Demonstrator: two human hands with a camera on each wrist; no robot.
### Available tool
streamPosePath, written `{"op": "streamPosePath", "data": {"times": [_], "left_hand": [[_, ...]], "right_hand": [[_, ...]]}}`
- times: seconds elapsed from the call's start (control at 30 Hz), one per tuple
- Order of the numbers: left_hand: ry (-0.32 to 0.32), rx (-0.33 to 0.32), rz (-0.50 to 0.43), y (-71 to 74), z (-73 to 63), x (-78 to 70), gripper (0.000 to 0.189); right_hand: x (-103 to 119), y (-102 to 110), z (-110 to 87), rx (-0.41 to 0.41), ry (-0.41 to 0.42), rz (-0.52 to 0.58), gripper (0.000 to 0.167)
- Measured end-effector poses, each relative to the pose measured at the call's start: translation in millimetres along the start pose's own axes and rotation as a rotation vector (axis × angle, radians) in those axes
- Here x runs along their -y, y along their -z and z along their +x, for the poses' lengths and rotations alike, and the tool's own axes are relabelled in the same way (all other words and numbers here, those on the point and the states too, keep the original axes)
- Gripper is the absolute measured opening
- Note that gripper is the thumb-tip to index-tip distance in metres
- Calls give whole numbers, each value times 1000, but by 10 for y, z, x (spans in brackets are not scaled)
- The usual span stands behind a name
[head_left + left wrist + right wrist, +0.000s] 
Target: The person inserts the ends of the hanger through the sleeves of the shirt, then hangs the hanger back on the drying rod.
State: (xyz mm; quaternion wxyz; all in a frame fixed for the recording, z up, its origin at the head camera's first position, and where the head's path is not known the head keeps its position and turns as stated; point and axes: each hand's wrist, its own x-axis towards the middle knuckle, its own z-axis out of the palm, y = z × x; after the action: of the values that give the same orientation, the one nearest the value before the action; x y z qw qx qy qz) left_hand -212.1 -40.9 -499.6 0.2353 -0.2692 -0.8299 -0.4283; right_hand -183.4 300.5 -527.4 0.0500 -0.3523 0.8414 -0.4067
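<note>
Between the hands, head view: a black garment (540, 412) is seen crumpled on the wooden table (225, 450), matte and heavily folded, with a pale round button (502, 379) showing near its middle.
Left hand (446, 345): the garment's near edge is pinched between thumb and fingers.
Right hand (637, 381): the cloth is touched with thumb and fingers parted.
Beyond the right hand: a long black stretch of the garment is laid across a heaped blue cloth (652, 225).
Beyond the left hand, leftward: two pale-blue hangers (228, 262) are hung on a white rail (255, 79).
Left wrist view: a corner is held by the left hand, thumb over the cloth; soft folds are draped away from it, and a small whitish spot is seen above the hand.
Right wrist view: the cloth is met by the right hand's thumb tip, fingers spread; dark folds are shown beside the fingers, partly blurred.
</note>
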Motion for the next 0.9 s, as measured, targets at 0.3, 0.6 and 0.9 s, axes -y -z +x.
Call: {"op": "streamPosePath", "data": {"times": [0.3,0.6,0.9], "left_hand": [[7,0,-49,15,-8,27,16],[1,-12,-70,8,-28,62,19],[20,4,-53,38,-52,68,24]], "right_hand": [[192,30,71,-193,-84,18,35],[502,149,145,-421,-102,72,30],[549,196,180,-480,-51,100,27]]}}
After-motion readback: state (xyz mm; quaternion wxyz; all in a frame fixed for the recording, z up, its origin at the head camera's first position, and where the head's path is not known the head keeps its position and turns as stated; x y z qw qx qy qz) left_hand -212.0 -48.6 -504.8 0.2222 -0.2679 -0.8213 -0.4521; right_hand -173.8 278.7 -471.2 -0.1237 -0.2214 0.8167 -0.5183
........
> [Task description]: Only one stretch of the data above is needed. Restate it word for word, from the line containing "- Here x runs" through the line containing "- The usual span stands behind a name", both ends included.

> [Reply to the exercise]:
- Here x runs along their -y, y along their -z and z along their +x, for the poses' lengths and rotations alike, and the tool's own axes are relabelled in the same way (all other words and numbers here, those on the point and the states too, keep the original axes)
- Gripper is the absolute measured opening
- Note that gripper is the thumb-tip to index-tip distance in metres
- Calls give whole numbers, each value times 1000, but by 10 for y, z, x (spans in brackets are not scaled)
- The usual span stands behind a name

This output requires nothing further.